A blood count is needed to ensure there is no associated Sézary syndrome.

What is the differential diagnosis for mycosis fungoides palmaris et plantaris?

The differential diagnosis for mycosis fungoides palmaris et plantaris includes all forms of hand dermatitis. The following should be considered:

• Irritant contact dermatitis — hand eczema caused by exposure to harsh chemicals and irritants; this rarely affects the feet
• Allergic contact dermatitis — a type of eczema most often affecting the hands that is caused by an immunological response to an allergen
• Pompholyx — a form of eczema in which there are itchy clusters of blisters along the sides of the fingers and on the palms, that are often triggered by sweating; pompholyx can also affect the feet.
• Palmoplantar psoriasis — thickening, scaling, and flaking of the hands and feet; psoriatic nail dystrophy may be observed
• Palmoplantar pustulosis — a chronic disorder characterised by persistent tender groups of pustules on the palms and soles
• Mycosis fungoides — the usual, more widespread form of cutaneous T-cell lymphoma, which presents as eczematous patches, plaques, nodules, tumours, and ulcers, generally in sun-protected areas, such as the trunk; the rash is not limited to the hands and feet.

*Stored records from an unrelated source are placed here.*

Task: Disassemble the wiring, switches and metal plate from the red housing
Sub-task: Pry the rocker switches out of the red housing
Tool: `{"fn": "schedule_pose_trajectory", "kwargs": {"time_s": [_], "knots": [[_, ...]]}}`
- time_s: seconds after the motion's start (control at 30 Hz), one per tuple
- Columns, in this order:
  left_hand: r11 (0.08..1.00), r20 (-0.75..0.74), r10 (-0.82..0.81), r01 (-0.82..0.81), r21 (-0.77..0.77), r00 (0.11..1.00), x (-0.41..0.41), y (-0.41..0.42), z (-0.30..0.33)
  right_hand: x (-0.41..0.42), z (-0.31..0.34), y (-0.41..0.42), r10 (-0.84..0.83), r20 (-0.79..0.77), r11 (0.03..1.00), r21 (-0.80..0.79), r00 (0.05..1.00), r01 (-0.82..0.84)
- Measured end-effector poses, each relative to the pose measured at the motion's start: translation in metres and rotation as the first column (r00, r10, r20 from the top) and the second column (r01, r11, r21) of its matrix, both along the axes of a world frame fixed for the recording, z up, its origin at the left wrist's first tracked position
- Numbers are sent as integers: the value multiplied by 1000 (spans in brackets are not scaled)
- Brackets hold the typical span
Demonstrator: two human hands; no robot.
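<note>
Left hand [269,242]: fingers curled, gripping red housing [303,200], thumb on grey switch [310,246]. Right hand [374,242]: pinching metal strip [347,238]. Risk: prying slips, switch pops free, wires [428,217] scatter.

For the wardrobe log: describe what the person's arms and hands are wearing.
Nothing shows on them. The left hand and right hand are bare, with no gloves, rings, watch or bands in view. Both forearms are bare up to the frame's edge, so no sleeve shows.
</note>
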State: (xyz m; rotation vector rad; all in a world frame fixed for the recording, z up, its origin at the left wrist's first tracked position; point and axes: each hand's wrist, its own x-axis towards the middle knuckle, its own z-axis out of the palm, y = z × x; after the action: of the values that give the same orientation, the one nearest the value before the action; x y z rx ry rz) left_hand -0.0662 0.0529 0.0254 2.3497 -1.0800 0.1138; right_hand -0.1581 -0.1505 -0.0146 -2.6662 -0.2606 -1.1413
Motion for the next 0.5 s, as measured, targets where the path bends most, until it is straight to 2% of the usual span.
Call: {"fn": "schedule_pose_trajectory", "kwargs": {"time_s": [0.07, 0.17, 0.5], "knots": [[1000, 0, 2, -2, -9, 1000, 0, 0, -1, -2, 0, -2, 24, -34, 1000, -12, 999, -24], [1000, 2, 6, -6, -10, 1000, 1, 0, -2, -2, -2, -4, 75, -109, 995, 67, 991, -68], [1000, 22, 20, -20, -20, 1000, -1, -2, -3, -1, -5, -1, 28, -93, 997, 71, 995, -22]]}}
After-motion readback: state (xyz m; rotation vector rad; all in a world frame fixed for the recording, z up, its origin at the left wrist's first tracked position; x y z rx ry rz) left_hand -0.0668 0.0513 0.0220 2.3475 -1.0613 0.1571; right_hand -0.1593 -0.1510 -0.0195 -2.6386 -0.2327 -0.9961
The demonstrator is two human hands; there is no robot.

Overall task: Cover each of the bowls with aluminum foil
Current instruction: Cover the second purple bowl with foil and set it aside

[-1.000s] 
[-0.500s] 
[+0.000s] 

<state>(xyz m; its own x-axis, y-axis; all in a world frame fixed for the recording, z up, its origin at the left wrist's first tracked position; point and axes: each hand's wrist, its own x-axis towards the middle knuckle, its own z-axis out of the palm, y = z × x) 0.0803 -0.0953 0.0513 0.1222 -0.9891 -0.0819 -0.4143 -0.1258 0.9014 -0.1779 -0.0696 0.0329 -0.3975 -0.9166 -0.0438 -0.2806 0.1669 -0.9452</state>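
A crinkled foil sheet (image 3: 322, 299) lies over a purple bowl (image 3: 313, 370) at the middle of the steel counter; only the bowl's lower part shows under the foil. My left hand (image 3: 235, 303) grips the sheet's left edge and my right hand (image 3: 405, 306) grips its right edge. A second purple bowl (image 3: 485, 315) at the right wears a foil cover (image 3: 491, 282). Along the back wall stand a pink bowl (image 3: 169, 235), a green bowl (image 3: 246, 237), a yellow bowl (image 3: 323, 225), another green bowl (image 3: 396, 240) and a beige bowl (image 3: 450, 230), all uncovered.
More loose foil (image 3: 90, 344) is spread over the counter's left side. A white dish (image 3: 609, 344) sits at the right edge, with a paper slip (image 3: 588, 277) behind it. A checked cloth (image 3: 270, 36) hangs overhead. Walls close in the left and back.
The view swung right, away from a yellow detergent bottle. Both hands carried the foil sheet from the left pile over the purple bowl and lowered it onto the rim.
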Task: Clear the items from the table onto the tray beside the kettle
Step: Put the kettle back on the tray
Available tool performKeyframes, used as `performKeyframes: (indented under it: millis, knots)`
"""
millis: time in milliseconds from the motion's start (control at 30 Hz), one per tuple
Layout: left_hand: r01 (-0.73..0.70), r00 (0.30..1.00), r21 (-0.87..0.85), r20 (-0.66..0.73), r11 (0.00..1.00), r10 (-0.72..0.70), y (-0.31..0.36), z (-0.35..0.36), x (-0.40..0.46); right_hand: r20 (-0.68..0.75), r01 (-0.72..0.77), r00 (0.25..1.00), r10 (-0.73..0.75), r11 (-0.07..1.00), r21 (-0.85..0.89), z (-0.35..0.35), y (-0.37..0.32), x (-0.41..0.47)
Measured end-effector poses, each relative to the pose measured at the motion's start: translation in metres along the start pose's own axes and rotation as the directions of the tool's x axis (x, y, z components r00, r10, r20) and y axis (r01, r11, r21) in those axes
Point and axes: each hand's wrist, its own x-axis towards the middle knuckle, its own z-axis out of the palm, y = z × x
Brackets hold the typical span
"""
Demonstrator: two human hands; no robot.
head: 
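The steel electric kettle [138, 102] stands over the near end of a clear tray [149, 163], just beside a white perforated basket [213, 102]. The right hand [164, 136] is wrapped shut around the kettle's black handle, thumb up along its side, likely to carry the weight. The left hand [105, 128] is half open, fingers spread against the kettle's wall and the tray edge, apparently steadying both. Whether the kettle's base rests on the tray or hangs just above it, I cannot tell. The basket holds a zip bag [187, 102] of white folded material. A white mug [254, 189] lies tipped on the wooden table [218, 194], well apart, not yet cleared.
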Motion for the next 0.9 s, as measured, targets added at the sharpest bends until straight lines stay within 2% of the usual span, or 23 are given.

What is the treatment for mycosis fungoides palmaris et plantaris?

Treatment options for mycosis fungoides palmaris et plantaris depend on the extent of disease, local expertise, and the available drugs and equipment. The following have been used alone or in combination with success:

• Topical steroids
• Ultraviolet B (UVB) phototherapy
• Psoralen and ultraviolet A (PUVA) photochemotherapy
• Bexarotene gel (a topical rexinoid)
• Topical nitrogen mustard
• Chemotherapy
• Localised radiotherapy or electron beam therapy
• Oral retinoids
• Methotrexate.

What is the outcome for mycosis fungoides palmaris et plantaris?

Mycosis fungoides palmaris et plantaris very rarely spreads to other tissues and is considered to be slow-growing.

Unlike some other lymphomas, the outlook is generally good. Symptoms can usually be controlled with treatment. However, treatment is not curative, and it may recur after a remission lasting many months or years.